Фрау Ингрид опрокинула его на спину.
Теперь Хольц был уверен, что лечение от «французской» болезни потребуется не только ему, но и герру гауптману.
Хольц пошёл к врачу через неделю, когда стало совсем невмоготу. Лечение прошло на удивление тихо. О штрафном батальоне и речи не зашло.

= 2 =
    

Говоркова вызвали в штаб.
— Звонили из дивизии, — сказал начштаба полка. — Требуют срочно взять контрольного языка. Сколько у тебя людей?
— Двенадцать.
— Как, двенадцать? Ты же получил пополнение, десять человек!

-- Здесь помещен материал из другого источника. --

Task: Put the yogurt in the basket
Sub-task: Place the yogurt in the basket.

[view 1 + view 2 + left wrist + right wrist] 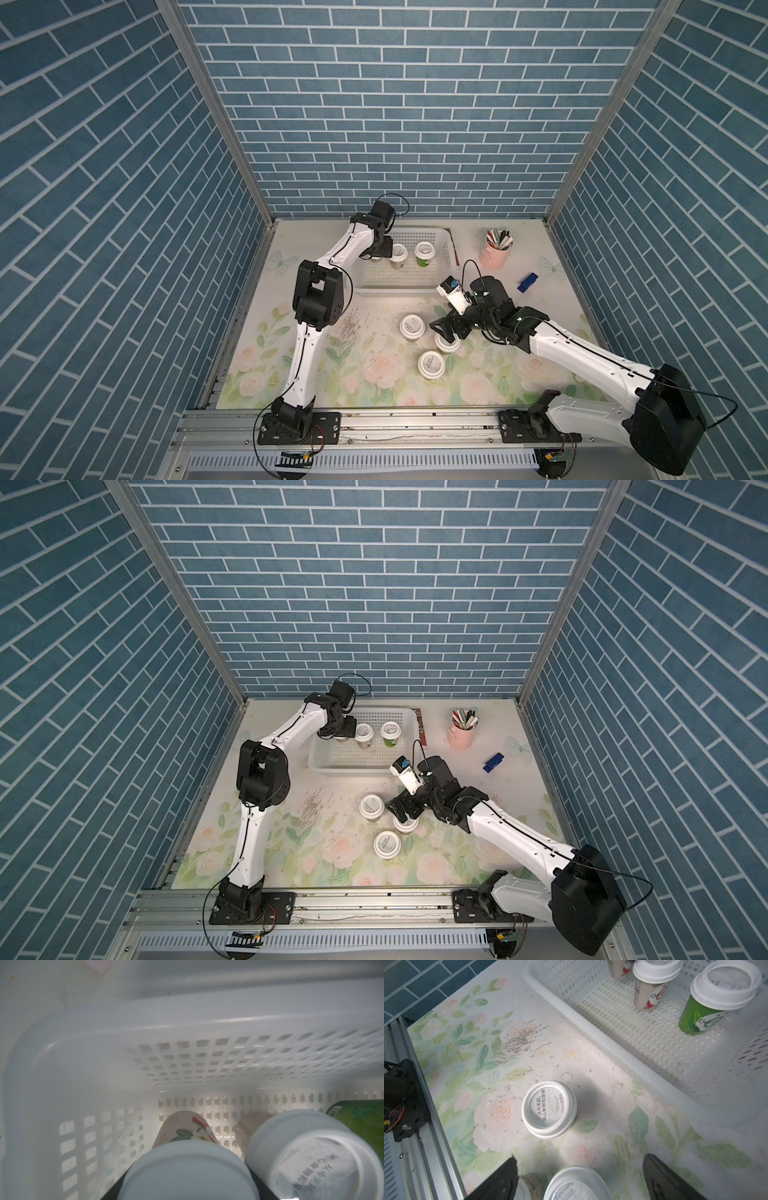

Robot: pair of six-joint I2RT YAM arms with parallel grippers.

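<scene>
The white perforated basket (399,282) (332,766) stands at the back of the table. Inside it my left gripper (376,254) (187,1188) is shut on a yogurt (187,1169) with a floral tan body, in the far left corner. Beside it in the basket stand a tan yogurt (398,251) (648,991) and a green yogurt (424,249) (720,982). Three more yogurts stand on the flowered mat (412,326) (448,344) (431,363). My right gripper (442,334) (579,1167) hangs open over the middle one (577,1184), whose lid lies between the spread fingers (508,1169).
A pink cup of pens (496,251) stands right of the basket, with a blue clip (528,282) nearer the right wall. A brown strip (454,245) lies along the basket's right side. A worn patch (349,328) marks the mat left of the loose cups.
</scene>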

— Двенадцать в боевых группах. Новички не в счёт. Их натаскивать надо.
— Потери есть?
— Нет.
— Потерь нет, значит, люди бездействуют.
Говорков посмотрел на майора в упор, в глазах у него потемнело:
— Ну да… Не разведчики, а малые дети: на печке заплутались, в ложке компота утонули… У вас свора заместителей пишут донесения. Всю войну без потерь... воюют. Ордена получают! А я со своими мотаюсь по передовой и виноват, что у меня потерь нет. И в штаб хожу, чтобы гадости от начальства слушать.

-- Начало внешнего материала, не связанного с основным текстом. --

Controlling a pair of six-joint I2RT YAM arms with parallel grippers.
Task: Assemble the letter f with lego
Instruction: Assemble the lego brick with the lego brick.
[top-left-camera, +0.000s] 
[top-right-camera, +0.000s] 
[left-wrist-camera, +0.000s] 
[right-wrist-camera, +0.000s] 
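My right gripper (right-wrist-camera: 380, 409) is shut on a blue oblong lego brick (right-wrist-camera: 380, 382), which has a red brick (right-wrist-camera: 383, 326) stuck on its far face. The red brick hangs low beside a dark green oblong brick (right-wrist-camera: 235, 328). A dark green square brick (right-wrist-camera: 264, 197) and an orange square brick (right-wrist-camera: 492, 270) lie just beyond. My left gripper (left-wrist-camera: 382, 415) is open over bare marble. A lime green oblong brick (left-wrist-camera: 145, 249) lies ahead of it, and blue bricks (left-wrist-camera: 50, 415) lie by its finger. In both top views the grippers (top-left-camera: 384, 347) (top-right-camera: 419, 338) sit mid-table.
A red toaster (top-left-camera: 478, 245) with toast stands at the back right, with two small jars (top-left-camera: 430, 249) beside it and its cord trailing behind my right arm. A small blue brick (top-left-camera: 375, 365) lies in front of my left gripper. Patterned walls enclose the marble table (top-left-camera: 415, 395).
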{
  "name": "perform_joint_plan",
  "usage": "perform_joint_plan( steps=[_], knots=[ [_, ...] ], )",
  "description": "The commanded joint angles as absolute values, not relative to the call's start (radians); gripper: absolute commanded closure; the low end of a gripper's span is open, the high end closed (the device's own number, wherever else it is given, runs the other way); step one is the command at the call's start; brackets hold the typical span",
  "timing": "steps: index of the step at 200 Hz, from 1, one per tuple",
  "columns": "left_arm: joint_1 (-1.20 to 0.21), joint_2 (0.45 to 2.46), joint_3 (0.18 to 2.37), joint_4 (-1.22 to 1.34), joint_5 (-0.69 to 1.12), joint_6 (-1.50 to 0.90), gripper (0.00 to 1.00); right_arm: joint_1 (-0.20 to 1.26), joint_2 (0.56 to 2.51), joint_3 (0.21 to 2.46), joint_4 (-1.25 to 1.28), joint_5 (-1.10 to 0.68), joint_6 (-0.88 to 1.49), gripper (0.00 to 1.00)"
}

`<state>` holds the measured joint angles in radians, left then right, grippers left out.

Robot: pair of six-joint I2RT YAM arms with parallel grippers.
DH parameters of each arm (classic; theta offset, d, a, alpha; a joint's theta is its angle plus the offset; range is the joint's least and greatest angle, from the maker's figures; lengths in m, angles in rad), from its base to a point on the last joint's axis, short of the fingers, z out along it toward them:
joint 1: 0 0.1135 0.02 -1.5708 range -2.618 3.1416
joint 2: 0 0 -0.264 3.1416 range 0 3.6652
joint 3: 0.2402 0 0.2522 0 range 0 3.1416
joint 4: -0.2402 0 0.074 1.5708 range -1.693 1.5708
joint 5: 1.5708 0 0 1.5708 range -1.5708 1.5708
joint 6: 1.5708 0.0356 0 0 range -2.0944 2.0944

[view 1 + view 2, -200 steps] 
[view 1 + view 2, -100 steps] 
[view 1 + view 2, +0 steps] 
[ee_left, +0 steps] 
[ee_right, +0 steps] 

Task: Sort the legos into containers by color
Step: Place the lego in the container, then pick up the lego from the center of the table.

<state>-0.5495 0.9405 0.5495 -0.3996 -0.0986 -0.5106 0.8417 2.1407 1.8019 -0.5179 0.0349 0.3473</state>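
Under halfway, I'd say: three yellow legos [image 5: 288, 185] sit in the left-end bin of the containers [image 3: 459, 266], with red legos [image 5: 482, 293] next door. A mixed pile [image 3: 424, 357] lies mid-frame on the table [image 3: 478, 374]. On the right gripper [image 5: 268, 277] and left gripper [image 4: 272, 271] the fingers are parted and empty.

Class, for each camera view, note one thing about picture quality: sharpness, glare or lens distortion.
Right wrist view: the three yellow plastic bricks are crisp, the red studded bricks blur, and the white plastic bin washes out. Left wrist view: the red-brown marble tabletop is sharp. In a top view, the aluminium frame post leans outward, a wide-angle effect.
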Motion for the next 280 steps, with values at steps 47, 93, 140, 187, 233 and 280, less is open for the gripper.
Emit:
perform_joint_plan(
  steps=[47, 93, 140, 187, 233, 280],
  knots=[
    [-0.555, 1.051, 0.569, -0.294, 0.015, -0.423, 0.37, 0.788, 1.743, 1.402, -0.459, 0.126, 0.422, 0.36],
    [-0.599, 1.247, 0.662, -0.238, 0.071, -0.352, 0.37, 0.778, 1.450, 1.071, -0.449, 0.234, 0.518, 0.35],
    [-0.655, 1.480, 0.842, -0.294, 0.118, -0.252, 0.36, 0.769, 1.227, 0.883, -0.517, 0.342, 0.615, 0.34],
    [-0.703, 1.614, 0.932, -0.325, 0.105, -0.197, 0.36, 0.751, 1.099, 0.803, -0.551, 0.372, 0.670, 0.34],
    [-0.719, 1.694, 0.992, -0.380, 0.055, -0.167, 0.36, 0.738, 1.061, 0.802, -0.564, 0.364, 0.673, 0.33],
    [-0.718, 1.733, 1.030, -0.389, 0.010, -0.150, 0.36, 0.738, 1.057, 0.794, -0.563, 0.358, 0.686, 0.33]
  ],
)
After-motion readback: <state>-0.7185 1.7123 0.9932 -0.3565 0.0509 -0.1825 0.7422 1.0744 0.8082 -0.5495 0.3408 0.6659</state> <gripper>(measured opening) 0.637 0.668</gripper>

У начштаба глаза на лоб полезли.
— Ты язык-то попридержи… За такие слова и загреметь можно, — проворчал угрожающе.
— Некуда мне греметь. Если только к стрелкачам. Да только у пехтуры жизнь спокойнее, чем у нас. И пугать меня не надо. Разных майоров и полковников я насмотрелся. Мы людей кладём, а штабные считают, что, раз потерь нет, значит, бездельники…
Говорков устало поднялся, приложил руку к голове:
— Разрешите идти готовить группу к взятию языка, товарищ майор?

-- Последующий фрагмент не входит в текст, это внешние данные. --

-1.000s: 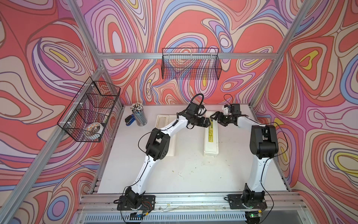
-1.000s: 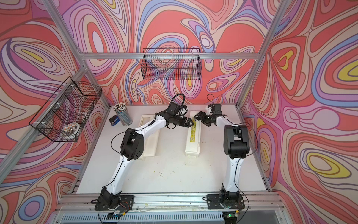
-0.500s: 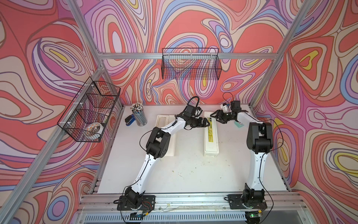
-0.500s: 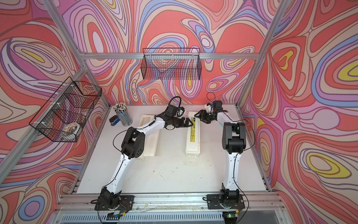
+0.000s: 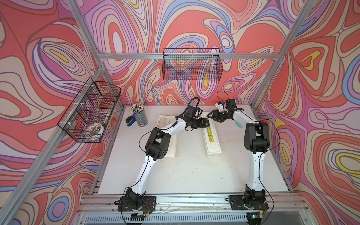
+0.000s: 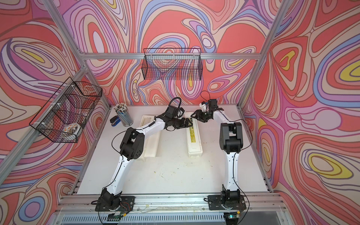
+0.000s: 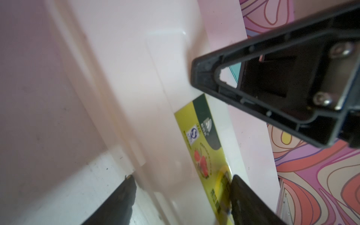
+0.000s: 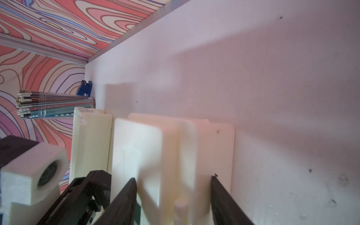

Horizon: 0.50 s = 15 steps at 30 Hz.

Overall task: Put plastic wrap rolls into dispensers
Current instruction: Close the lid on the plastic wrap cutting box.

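Dispenser [image 5: 211, 140] with yellow label, closed, on bench [image 5: 194, 175] at frame centre, left gripper [image 5: 206, 123] with jaws apart over its upper end, right gripper [image 5: 210, 116] straddling that end, clamped or not unclear

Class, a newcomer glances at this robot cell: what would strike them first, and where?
The swirling red, pink and purple walls surround everything. At the far middle of the table, the left gripper and right gripper meet over the yellow-labelled dispenser; a cup of pencils stands far left.
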Available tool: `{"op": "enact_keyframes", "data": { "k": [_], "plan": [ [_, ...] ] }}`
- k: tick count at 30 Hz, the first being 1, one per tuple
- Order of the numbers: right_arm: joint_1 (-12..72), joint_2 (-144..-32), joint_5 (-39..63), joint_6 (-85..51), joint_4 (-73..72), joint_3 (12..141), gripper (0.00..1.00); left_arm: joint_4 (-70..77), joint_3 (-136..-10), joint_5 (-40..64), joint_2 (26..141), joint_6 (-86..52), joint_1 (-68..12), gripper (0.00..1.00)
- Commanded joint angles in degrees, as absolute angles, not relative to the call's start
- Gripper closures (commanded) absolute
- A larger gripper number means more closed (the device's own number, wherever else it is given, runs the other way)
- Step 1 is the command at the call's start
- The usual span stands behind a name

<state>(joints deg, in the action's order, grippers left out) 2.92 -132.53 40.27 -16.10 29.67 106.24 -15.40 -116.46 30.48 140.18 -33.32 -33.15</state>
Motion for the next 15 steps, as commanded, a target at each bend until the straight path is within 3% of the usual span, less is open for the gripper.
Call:
{"op": "enact_keyframes", "data": {
  "k": [1,4,9,15],
  "plan": [
    [7.91,-138.84,35.43,-14.08,41.72,100.95,0.42,-21.8,-112.35,23.62,143.64,-34.77,-34.05,0.32],
    [7.99,-138.52,34.52,-14.36,41.76,100.24,0.43,-21.17,-111.37,22.83,143.42,-37.46,-34.01,0.36],
    [9.2,-137.64,31.51,-11.66,44.59,101.52,0.42,-38.35,-123.66,23.32,149.13,-40.66,-34.06,0.4],
    [11.65,-136.95,30.66,-8.2,47.22,100.78,0.41,-35.2,-110.65,19.33,142.38,-45.94,-34.94,0.44]
  ]
}}
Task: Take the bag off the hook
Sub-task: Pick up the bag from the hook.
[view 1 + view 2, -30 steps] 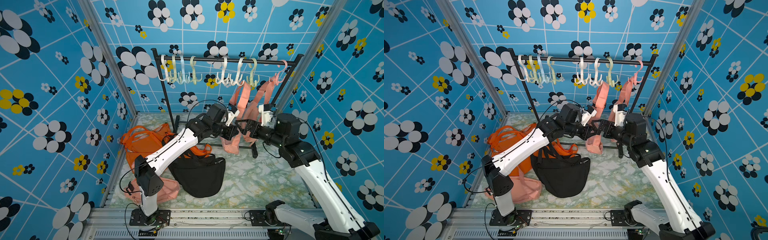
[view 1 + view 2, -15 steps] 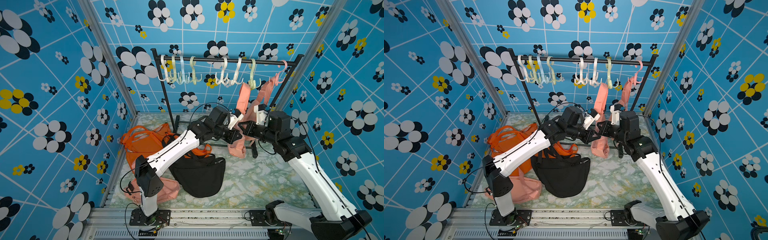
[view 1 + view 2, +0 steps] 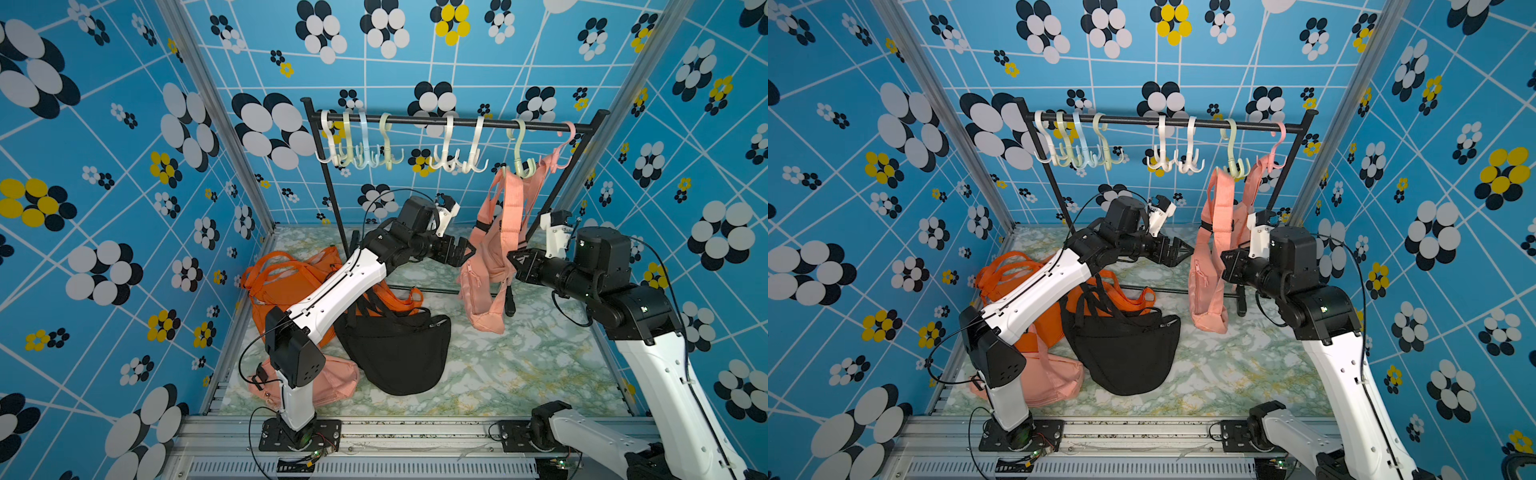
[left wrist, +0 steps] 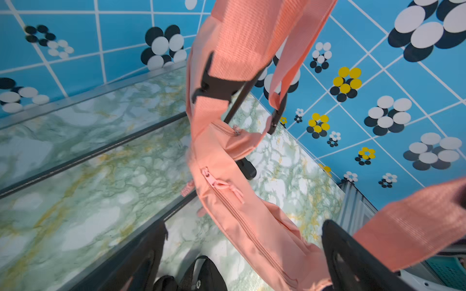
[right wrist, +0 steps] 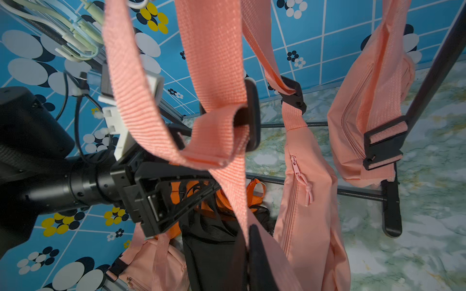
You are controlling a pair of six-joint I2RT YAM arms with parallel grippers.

Начштаба молча кивнул на дверь: уматывай, мол.

***
Лейтенант Титов пил.
Пил в минуты безделья, пил тихо, никому не мешая. Выпить он любил и умел.
— Опять пьёшь! — укорил Титова Говорков, увидев «причастившегося» с утра подчинённого.
— Не пьём, но лечимся, — мрачно возразил Титов. — Для нас водка не удовольствие, а гигиена души. Без водки на войне с ума сойдёшь. Выпивал я вчера. А сегодня похмеляюсь.
— Приём изрядной дозы спиртного с утра — не опохмелка, а обычная пьянка, только в начале дня.
— Голова с утра болит — как не опохмелиться?
— Если голова болит, значит она есть, — безнадёжно вздохнул Говорков.
Начинал пить Титов обычно не по своей воле: кто-то угощал. А потому как у общительного Титова приятелей было много, то угощали его часто. Найти спирт, водку или самогон для продолжения «праздника жизни» разведчику, богатому немецкими трофеями, проблемы не составляло.
    
Говорков как-то заметил Титову:
— В алкоголе, которым ты накачал свои сосуды, почти не содержится крови. Тебе хотя бы раз в неделю на час надо быть трезвым.
— З-зачем? — трудно соображая, удивился Титов.
— Чтобы понять, что всё остальное время ты пьян.
— Г-грустно мне… — пояснял причину запоя Титов.
— Злоупотребляешь ты «антигрустином», — укорял его Говорков.
— На войне нельзя не пить, — философствовал Титов, шагая на нетвёрдых ногах по лагерю. — Война — занятие для сумасшедших. На тве-рё-зую голову нормальный человек от войны с ума сходит. Потому как война есть бессмысленное убийство человеком себе подобных и… всего неподобного. Разве один табун лошадей может уничтожить другой табун, как это делает человек? Разве одно стадо коров может уничтожить другое стадо? Только человек убивает себе подобных не ради пищи, а чтобы повелевать оставшимися живыми. Поэтому, нам без пития не обойтись. Потому как только выпимши, на войне можно сохранить рассудок, послав творящееся вокруг омерзение в задницу... Вот и пьём, чтобы не попасть в дурку.
Широким взмахом руки Титов утверждал своё решение.
— Говорят, ада нету… Брешут! Война — это постоянный ад. Мне бабка говорила, что ад длится вечность. Вечность… У-у-у... Это много. А наш ад просто длится. Длится и не кончается… Да-а… Ад у нас бесплатный, чтобы его посмотреть, билет не надо покупать, как в страшное кино… Ад у нас для всех, для грешников и для безгрешных… Только зрителей нет. Все участники… И кто войну эту придумал?
 Титов сильно удивился, даже повертел рукой над головой.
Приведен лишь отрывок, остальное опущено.